What the task asks – Print out the whole listing below exactly as it is written.

Provided material –
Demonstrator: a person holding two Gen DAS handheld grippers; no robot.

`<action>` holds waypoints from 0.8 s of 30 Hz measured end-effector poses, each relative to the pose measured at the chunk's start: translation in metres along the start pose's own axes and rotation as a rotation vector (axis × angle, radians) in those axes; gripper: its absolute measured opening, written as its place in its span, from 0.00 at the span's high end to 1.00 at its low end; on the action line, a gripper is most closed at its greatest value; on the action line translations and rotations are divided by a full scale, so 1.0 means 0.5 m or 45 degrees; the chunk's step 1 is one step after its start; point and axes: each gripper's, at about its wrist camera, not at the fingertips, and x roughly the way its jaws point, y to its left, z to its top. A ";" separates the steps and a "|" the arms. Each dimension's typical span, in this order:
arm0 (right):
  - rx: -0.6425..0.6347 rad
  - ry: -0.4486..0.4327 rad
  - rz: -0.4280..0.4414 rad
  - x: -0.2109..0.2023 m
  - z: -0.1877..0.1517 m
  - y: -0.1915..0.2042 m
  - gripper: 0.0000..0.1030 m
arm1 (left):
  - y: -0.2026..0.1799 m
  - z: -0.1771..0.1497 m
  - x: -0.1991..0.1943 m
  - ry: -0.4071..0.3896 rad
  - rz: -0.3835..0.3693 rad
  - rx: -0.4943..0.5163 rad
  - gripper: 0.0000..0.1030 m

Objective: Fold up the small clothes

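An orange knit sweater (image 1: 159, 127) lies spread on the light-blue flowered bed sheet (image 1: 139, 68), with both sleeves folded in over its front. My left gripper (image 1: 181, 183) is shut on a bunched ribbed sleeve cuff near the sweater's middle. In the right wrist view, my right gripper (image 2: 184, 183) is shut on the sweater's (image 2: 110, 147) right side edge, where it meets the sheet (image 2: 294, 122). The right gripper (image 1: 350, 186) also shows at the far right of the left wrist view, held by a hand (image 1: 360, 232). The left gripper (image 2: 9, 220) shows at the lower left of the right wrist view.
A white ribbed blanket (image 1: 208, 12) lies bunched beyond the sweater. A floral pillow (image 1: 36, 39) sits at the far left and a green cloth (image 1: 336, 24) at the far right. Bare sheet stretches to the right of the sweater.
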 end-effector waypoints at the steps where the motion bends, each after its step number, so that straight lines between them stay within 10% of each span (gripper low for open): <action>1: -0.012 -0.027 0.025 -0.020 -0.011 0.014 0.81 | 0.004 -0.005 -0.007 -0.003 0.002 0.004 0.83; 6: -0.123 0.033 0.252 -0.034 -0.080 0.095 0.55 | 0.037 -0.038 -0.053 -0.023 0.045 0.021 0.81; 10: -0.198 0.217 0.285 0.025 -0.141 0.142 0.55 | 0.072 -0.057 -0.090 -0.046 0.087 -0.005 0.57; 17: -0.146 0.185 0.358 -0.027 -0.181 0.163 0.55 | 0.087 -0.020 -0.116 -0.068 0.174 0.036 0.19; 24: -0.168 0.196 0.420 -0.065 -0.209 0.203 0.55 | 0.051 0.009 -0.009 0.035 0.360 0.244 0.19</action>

Result –
Demonstrator: a person holding two Gen DAS handheld grippers; no robot.

`<action>` holds waypoints from 0.8 s of 30 Hz measured end-effector poses, each relative to the pose measured at the chunk's start: translation in metres along the start pose's own axes and rotation as a rotation vector (axis × angle, radians) in those axes; gripper: its absolute measured opening, written as its place in its span, from 0.00 at the span's high end to 1.00 at its low end; on the action line, a gripper is most closed at its greatest value; on the action line translations and rotations are divided by a full scale, so 1.0 means 0.5 m or 45 degrees; the chunk's step 1 is one step after its start; point and axes: each gripper's, at about its wrist camera, not at the fingertips, and x roughly the way its jaws point, y to its left, z to its top. A ";" separates the steps and a "|" the arms. Each dimension's typical span, in this order:
arm0 (right):
  - rx: -0.6425..0.6347 rad
  - ry: -0.4486..0.4327 rad
  - rz: -0.4280..0.4414 rad
  - x: -0.2109..0.2023 m
  - z: -0.1877..0.1517 m
  - y: -0.1915..0.2042 m
  - gripper: 0.0000..0.1030 m
arm1 (left):
  - y: -0.2026..0.1799 m
  - z: -0.1771..0.1497 m
  - x: -0.1991..0.1943 m
  - ry: -0.4071..0.3896 rad
  - rz: -0.3835..0.3693 rad
  - rx: -0.4943..0.5163 rad
  - gripper: 0.0000..0.1030 m

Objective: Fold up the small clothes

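An orange knit sweater (image 1: 159, 127) lies spread on the light-blue flowered bed sheet (image 1: 139, 68), with both sleeves folded in over its front. My left gripper (image 1: 181, 183) is shut on a bunched ribbed sleeve cuff near the sweater's middle. In the right wrist view, my right gripper (image 2: 184, 183) is shut on the sweater's (image 2: 110, 147) right side edge, where it meets the sheet (image 2: 294, 122). The right gripper (image 1: 350, 186) also shows at the far right of the left wrist view, held by a hand (image 1: 360, 232). The left gripper (image 2: 9, 220) shows at the lower left of the right wrist view.
A white ribbed blanket (image 1: 208, 12) lies bunched beyond the sweater. A floral pillow (image 1: 36, 39) sits at the far left and a green cloth (image 1: 336, 24) at the far right. Bare sheet stretches to the right of the sweater.
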 end-effector waypoints at the steps where the motion bends, each after its step number, so that straight lines between them stay within 10% of each span (gripper low for open): <action>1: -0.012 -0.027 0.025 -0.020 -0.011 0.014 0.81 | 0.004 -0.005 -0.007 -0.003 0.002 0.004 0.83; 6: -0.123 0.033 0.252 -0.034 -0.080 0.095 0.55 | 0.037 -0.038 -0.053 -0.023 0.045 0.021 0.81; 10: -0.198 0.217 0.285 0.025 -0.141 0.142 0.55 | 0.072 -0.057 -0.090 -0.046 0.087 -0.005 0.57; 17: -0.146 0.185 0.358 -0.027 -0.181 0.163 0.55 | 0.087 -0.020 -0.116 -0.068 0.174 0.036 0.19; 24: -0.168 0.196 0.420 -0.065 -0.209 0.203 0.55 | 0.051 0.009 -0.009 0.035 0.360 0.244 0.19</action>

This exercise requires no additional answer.